Containing heat killed cells of Enterococcus faecalis (Enterococcus faecalis) as an active ingredient, heat sterilization cells of the contained in the product or intake per day which is displayed on the manual Enterococcus faecalis (Enterococcus faecalis) An allergen-specific IgE antibody production inhibitor characterized by having an amount of 2 g or more. The allergen-specific IgE antibody production inhibitor according to claim 1, wherein the amount of heat-killed cells of Enterococcus faecalis contained in the daily intake is 2 to 10 g. The Enterococcus faecalis (Enterococcus faecalis) is FERM BP-10284 (AIST-Patent Organism Depositary accession number) allergen specific IgE antibody production inhibitor according to claim 1 or 2 wherein the.   The allergen-specific IgE antibody production inhibitor according to any one of claims 1 to 3, which suppresses eosinophil infiltration.   The allergen-specific IgE antibody production inhibitor according to any one of claims 1 to 4, which suppresses IL-4 production and enhances interferon-γ production.
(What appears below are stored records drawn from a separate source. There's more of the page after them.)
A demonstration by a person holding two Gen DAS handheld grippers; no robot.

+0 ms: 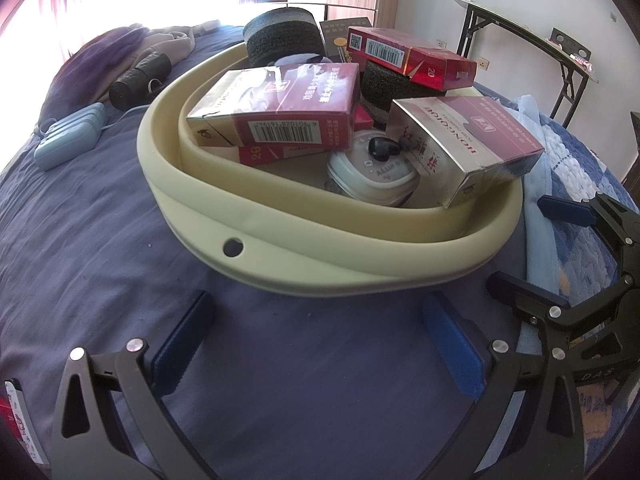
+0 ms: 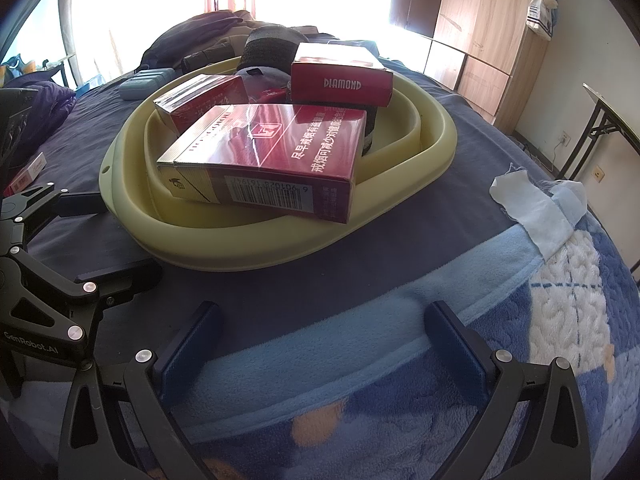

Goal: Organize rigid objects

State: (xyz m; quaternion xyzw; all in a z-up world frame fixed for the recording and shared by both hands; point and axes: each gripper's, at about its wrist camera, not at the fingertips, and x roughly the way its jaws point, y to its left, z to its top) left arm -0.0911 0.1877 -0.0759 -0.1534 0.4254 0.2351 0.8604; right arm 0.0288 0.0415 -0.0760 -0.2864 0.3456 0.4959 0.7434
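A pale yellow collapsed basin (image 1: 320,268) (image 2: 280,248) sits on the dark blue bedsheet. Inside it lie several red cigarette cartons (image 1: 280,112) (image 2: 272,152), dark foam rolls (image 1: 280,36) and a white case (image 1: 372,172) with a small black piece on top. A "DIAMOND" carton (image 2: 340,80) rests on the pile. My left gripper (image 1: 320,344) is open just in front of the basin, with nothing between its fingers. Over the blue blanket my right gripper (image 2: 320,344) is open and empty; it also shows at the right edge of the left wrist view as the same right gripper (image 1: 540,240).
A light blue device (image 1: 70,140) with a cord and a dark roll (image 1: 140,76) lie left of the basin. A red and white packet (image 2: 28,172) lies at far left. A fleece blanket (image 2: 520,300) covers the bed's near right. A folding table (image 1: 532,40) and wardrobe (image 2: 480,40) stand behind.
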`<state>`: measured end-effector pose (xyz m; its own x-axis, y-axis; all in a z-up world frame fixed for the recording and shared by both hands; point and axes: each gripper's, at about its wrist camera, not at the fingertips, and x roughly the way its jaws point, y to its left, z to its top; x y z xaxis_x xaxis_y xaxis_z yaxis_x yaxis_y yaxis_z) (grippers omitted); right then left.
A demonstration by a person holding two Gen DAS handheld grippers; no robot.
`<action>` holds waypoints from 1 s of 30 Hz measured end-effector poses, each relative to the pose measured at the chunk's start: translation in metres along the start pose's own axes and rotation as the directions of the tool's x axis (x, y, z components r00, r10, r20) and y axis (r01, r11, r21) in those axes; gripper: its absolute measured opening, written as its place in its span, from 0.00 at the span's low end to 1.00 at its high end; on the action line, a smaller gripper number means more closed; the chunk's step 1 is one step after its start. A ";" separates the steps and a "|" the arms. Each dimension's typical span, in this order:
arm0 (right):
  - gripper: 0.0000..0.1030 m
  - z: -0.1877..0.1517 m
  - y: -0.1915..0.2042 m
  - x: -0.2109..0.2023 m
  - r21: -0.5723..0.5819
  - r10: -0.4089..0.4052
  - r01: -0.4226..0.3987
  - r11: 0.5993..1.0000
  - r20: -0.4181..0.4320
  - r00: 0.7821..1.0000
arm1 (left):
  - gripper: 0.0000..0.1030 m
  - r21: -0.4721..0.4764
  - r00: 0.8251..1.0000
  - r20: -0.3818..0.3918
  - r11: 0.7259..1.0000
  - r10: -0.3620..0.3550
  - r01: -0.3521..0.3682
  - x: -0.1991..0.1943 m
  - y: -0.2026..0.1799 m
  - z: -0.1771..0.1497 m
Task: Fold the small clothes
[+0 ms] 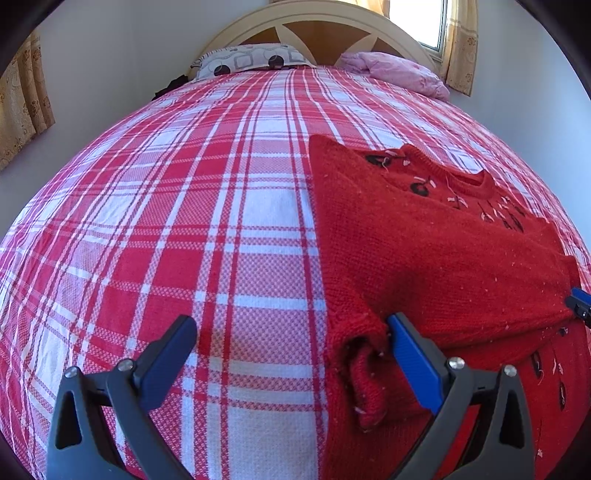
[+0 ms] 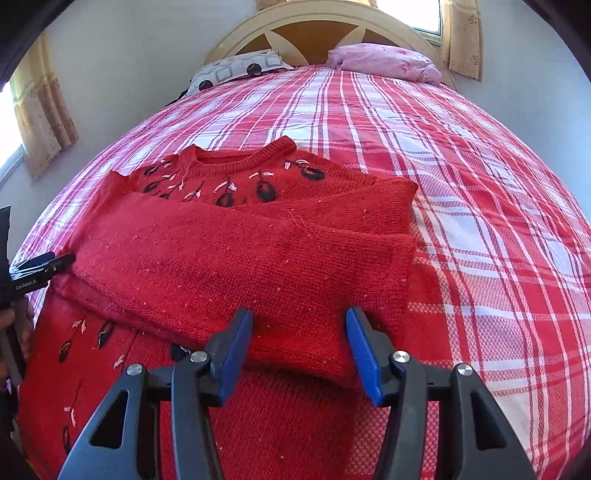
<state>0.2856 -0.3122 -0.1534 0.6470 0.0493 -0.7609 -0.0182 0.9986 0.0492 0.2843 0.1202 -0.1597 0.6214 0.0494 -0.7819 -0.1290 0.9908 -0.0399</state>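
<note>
On a bed with a red and white plaid cover, two camera views:

Left wrist view, sweater: a red knitted sweater [image 1: 436, 258] lies on the plaid bedspread [image 1: 184, 221] from centre toward 3 o'clock, neck hole at 2 o'clock, a sleeve folded across its body.
Left wrist view, left gripper: the left gripper [image 1: 291, 343] sits at 6 o'clock with its jaws wide apart; one blue-padded finger rests against the sweater's near cuff, the other stands over bare bedspread. Nothing is pinched.
Left wrist view, other tool: the tip of the right gripper [image 1: 580, 302] shows at 3 o'clock, at the sweater's edge.
Left wrist view, far end: a patterned pillow [image 1: 251, 59] at 12 o'clock, a pink bundle of cloth [image 1: 399, 70] at 1 o'clock, a cream headboard [image 1: 317, 22] behind both.

Right wrist view, sweater: the sweater [image 2: 240, 258] fills the centre and 9 o'clock side, with dark and pale embroidery near the collar and folded sleeves layered across the front.
Right wrist view, right gripper: the right gripper [image 2: 299, 339] at 6 o'clock is parted about halfway, a fold of sleeve lying between its fingers; the pads do not appear to press it.
Right wrist view, other tool: the left gripper [image 2: 44, 266] enters at 9 o'clock, its tip at the sweater's edge.
Right wrist view, far end: pillow [image 2: 236, 70] at 11 o'clock, pink cloth [image 2: 384, 61] at 1 o'clock.
</note>
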 end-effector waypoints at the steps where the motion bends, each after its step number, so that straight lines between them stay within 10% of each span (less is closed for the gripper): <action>1: 0.53 0.000 0.000 0.000 -0.004 0.000 0.000 1.000 -0.002 1.000 | 1.00 0.000 1.000 0.002 1.000 0.001 -0.001 -0.001 0.000 0.000; 18: 0.53 0.019 0.038 -0.036 -0.114 0.001 -0.003 0.993 -0.012 1.000 | 1.00 -0.175 0.999 0.028 0.983 -0.042 0.046 -0.009 0.037 -0.012; 30: 0.52 0.054 -0.075 -0.025 0.256 0.024 -0.040 0.966 0.065 0.998 | 1.00 -0.167 0.999 0.031 0.985 -0.038 0.043 -0.009 0.036 -0.012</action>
<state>0.3120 -0.3894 -0.1033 0.6949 0.0719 -0.7155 0.1514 0.9581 0.2433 0.2643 0.1544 -0.1618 0.6495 0.0156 -0.7602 -0.2299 0.9570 -0.1768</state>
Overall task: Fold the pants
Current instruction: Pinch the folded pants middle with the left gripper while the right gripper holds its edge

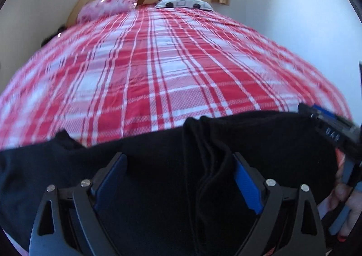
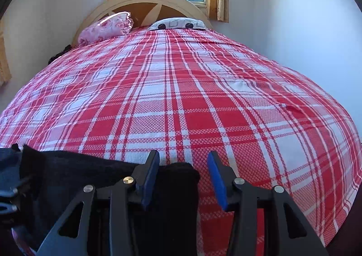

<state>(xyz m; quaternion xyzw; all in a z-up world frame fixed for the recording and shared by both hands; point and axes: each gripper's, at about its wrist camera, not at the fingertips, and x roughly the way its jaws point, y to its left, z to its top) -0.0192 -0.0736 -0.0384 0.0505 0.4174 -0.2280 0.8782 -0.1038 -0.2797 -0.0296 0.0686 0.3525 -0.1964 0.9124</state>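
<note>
both grippers point(image 1: 178, 161) point(image 2: 183, 158) gape over black pants point(image 1: 158, 188) (on plaid bedspread point(image 2: 181, 97))

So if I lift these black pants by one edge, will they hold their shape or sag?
Probably sag: the black pants lie in soft folds and ridges on the plaid bedspread, so they look limp. The stacked layers may slide apart. The fabric looks matte and knit-like, so it likely won't slip from the jaws.
</note>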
Containing heat killed cells of Enterococcus faecalis (Enterococcus faecalis) as an active ingredient, heat sterilization cells of the contained in the product or intake per day which is displayed on the manual Enterococcus faecalis (Enterococcus faecalis) A food or drink characterized in that the amount is 2 g or more, and a label indicating that the product or its instruction is used for suppressing the production of allergen-specific IgE antibody. The food or drink according to claim 4, wherein the amount of heat-sterilized cells of Enterococcus faecalis contained in the daily intake is 2 to 10 g. The Enterococcus faecalis (Enterococcus faecalis) the claims 6 or 7, wherein the food or beverage is FERM BP-10284 (AIST-Patent Organism Depositary accession number).   The food or drink according to any one of claims 6 to 8, wherein a label indicating that the product or its instruction is further used to suppress eosinophil infiltration is attached.   The allergen-specificity according to any one of claims 6 to 10, wherein the product or instructions thereof further indicate that the product is used to enhance IL-4 production while enhancing interferon-γ production. Food and drink used to suppress the production of target IgE antibodies.